Germany now acknowledges the Edelweiss Pirates as a resistance movement. A plaque erected at the site of the 1944 hangings in Cologne calls them “fighters against war and terror.” In 2004, Niko von Glasow released his film Edelweißpiraten, which helped to bring the Pirates to the attention of a broader world. Pieces of music, books, essays, and articles. A stage and a radio play did the same. In April 2011, Theilen and the four other survivors were presented with the Order of Merit of the Federal Republic of Germany by Cologne’s governing mayor.

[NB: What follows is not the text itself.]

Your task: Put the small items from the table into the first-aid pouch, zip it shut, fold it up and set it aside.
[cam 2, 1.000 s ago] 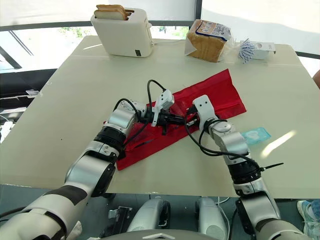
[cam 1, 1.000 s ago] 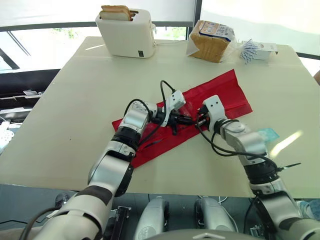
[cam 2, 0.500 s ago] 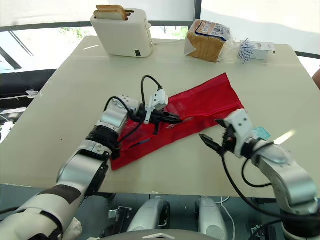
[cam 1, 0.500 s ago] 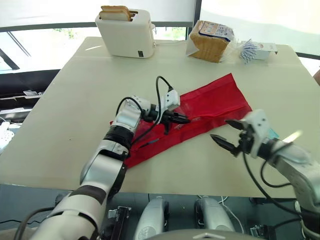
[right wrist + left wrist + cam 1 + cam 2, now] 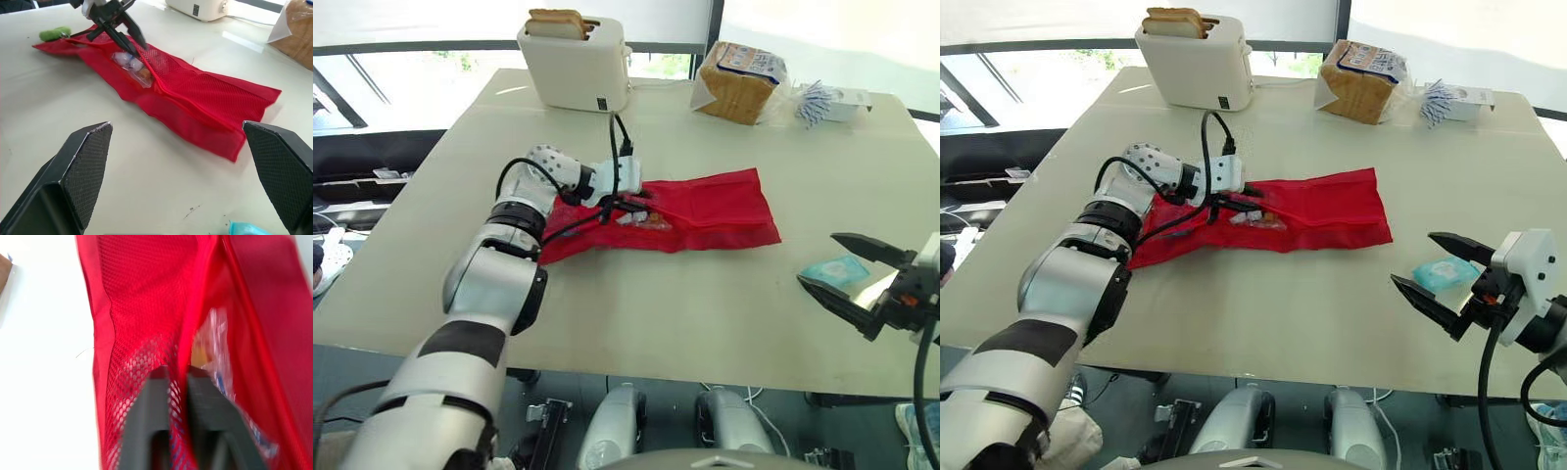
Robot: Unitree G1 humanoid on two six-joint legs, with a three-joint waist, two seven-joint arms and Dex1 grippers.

Debate still surrounds the status of the Edelweiss Pirates. Were they resistance fighters, criminals, juvenile delinquents, or all three? Through a tangle of questions, one answer is clear. The Pirates were so complex and varied that they defy easy classifications.
The question should not obscure the most important aspect of the Edelweiss Pirates’ story. Whatever their motives, the Pirates were average people who said “NO!” to Nazi control. The producers of the Edelweißpiraten film understood this when they explained, “the Edelweiss Pirates were no absolute heroes, but rather ordinary people doing extraordinary things.” This should provide encouragement to the world. If impoverished 14-year-olds can stand up to Hitler year after year, then there is hope for us all.